How would you describe yourself? Would you say about yourself, “I am a disciple whom Jesus has loved all throughout my history, my life”? Or you might even think about yourself, sometimes I heard people making different remarks or even jokes, “Well, I’m a person that Jesus bypassed or ignored or didn’t pay attention to or was not on the list of the most favorite ones.” Then I call myself the disciple whom Jesus loved, the disciple in whom Jesus stored his total sacrificial love that now can motivate me, as it motivated and moved and proved John, to go towards the tomb, regardless of the risks, the Roman soldiers, all the persecutions that were unleashed against the disciples.

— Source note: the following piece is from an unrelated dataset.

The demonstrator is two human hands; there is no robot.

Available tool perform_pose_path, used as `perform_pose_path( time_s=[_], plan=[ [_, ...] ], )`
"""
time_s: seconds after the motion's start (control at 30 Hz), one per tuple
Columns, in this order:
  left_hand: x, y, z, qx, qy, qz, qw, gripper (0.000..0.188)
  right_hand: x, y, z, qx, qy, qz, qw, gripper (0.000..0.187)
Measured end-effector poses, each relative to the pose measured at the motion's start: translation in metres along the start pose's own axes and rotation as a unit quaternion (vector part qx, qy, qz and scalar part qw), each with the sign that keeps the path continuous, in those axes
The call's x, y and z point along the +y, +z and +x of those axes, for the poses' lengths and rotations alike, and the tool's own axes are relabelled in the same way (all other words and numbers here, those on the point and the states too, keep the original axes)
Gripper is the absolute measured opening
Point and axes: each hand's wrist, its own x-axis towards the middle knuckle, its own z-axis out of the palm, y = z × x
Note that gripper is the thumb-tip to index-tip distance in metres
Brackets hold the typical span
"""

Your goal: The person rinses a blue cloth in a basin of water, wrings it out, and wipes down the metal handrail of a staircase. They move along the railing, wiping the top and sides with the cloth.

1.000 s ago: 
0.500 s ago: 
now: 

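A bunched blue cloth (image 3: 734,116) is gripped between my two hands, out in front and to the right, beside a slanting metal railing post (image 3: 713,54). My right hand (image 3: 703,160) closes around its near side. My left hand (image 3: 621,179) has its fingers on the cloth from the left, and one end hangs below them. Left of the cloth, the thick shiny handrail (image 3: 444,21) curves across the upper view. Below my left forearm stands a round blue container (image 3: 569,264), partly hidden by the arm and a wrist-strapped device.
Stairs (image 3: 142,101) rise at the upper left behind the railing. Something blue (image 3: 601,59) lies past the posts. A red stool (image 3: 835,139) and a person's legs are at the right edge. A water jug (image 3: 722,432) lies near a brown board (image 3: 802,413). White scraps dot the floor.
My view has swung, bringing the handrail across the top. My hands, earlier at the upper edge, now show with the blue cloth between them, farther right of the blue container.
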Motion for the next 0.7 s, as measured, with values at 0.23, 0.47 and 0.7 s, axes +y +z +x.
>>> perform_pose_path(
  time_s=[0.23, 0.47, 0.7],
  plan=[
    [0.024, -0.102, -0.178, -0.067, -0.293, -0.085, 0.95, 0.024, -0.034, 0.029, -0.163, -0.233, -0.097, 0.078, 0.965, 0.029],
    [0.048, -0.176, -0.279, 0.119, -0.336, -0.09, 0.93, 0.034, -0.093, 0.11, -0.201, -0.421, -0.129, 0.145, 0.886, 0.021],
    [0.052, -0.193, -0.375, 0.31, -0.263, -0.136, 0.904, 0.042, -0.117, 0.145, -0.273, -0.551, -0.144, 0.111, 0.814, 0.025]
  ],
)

When I have a personal, lasting conviction that Jesus Christ loves me now with his total love, then I can go through any struggles. But I need to be reminded and at the same time bring to my awareness the fact that I am totally and freely loved by Jesus Christ. This will be my identity; this will be the phrase I will be describing my life. What is your life all about? And you may say, “I’m a disciple whom Jesus loved.”

The love that Jesus has for John, this “Agape,” is the strength that pushes him on till the end of his life, and he will be repeating one phrase to those who will be asking him about his memories of Jesus’ love, “one another.” That’s what I have learned from my master.

I would like us to pray and reflect today about those events of our lives when we may say, “I am a disciple whom Jesus loved.” Do you have those in your life that with conviction, you may say, “I am Jesus’s disciple because he loved me in this and that and that one event of my personal history?” It is important for us to stick to those memories, not allowing the Devil to erase them.”